Antibodies to cytotoxic T lymphocyte antigen-4 (CTLA-4) and programmed death-1/programmed death-ligand-1   (PD-1/PD-L1) are already used with good success in different tumour therapy, including melanoma[67],[68],[69]. More and more new reports show that oncolytic viruses regulate PD-1/PD-L1 expression on tumour cell surface therefore it would be purposefully to combine these medicines.[70] Recently a study was published showing hopeful results where T-VEC is combined with anti-CTLA-4 antibodies[71] followed by III phase study on adding T-VEC to anti-PD-1 antibodies. The studies have been also launched with unmodified coxsackie virus preparation CAVATAC in combination with different checkpoint inhibitors of the receptors.

At the same time pathogenetic mechanisms used by oncolytic viruses to promote their replication actually are very similar to those that increase tumour cell malignancy potential, for example IFN route defect, apoptic resistance, immunosuppression. Thus by affecting one or another pathogenetic route with chemotherapeutic remedies we can at once adversely influence the potential of oncolytic viruses. In such a way, for example, in order to boost the replication intensity the viruses need cells in the phase of active cell splitting, while the largest part of anti-cancer remedies have cytotoxic or cytostatic properties with cell death or reduction of proliferation potential[72]. We also know that some oncolytic viruses stimulate angiogenesis in order to improve vascular permeability of tumours[73]. Thus at the same time ordination of inhibitors of angiogenesis we can adversely affect the activity of the oncolytic virus. And finally, modulation of body’s immune response with chemopreparations may contradict the therapeutic effect of the oncolytic virus.
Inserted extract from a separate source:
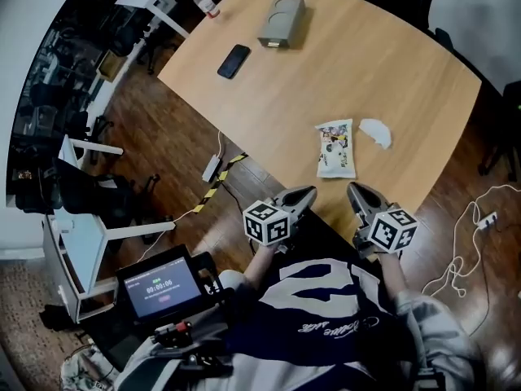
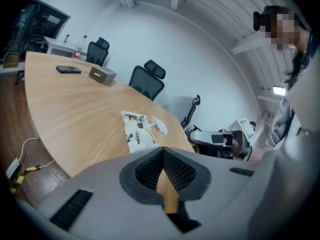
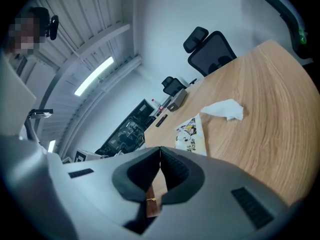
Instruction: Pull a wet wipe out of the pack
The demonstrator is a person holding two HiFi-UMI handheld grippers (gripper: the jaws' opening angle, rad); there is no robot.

Since the chemotherapeutic remedies are still very crucial in treating tumours, it is understandable why there are efforts to combine them with different viruses[74].

                  Conclusion

Oncolytic viruses are currently considered as a sword that cuts on both sides, namely, they destroy cancer cells directly and has immunomodulatory potential[75]. Due to tolerability and selective activity the oncolytic virotherapy has become a serious weapon in the armoury of future cancer medicines.